Muslims in Barbados have been lobbying for rooms at Barbados' two main ports of entry and exit, for their religious needs, since they pray five times a day, while facing Mecca. These ports would include the Grantley Adams International Airport (GAIA), and the Bridgetown Harbour.
Through the representative for the city, the lobbying of government has been made. Parliamentary representative for the city, Patrick Todd, submitted the matter during the second reading of the Barbados Port Inc. Exemption from Taxation Bill, in June.
Todd said the "special facility" would create a space for Muslims to wash their feet at both the seaport and airport and "not cause inconvenience to the rest of the community by having to wash their feet in a face basin in a washroom."
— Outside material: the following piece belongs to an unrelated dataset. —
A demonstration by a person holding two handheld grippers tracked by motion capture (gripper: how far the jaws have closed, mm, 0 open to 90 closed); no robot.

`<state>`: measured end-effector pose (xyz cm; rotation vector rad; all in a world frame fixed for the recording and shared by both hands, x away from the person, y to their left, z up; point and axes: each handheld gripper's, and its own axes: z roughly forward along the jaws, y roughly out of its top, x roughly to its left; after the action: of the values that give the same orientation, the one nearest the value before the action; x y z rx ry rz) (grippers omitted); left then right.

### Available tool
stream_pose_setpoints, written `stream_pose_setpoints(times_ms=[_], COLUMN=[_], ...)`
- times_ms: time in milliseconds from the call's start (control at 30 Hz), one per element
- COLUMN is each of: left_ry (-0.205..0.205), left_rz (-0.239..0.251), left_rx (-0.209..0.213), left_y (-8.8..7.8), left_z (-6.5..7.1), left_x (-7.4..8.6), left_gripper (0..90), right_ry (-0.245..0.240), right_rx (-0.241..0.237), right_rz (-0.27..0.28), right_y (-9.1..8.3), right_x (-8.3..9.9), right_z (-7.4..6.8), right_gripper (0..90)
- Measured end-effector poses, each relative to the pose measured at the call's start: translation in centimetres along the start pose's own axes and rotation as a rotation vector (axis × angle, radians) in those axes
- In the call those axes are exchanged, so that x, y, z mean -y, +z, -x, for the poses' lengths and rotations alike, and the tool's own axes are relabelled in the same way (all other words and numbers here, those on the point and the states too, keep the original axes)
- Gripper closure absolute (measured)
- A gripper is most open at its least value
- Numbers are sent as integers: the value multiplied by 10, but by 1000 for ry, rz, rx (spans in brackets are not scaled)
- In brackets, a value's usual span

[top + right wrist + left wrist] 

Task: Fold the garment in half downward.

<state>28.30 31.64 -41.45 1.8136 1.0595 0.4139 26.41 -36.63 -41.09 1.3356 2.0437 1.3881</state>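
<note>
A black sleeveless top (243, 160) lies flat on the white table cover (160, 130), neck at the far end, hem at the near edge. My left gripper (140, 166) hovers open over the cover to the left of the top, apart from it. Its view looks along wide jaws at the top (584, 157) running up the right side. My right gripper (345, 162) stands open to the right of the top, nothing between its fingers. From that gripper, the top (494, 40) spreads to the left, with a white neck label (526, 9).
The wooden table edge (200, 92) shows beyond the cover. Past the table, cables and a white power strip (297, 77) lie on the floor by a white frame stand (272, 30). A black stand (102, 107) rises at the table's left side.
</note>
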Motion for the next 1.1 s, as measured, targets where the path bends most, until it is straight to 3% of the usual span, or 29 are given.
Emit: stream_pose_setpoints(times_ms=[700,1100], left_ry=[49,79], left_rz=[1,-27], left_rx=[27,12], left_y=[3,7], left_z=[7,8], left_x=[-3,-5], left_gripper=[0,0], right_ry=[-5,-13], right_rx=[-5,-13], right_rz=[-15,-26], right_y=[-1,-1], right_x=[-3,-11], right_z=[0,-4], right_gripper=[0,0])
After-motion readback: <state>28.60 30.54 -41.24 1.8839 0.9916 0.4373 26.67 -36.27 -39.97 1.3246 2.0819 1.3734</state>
George Hutson Minister of International Business and International Transport, promised to look into their request while speaking in the House of Assembly. Hutson also added that they were looking at providing such a facility at the Grantley Adams International Airport (GAIA), and hopefully something could be done in the not too distant future.
The plan to have a prayer room for Muslims, at the expense of the tax payers of Barbados has, however, been shot down by two senators. Senator David Durant, is in opposition and said it would pose a security risk. Also in opposition to the prayer room for Muslims within the airport is also supported by Independent Senator Orlando Marville, who said such a facility was better place outside of the airport. The two senators spoke as the Upper House debated tax exemptions for the GAIA, last Friday.
"No one religion is to have that monopoly in Barbados and first of all Barbados is a Christian nation and that must not be compromised. But if we give a prayer room to one religious body you will need to provide prayer rooms for every other religious body, because they will apply, and if you grant permission to one then it will be difficult to refuse four or five others," Durant stated.
Governments should try they best not to become involved in religious matters, and no chapel, or private room for meditation at an airport should be set aside for any religious group(s) especially at the expense of all tax payers. Will Christians be also allowed to use this room? If Christians, or Hindus are using the room when Muslims want to pray, will they have to leave?
Government should not be supplying prayer rooms for any particular group, and such a facility is better suited maybe adjacent to the airport at the expense of Muslims.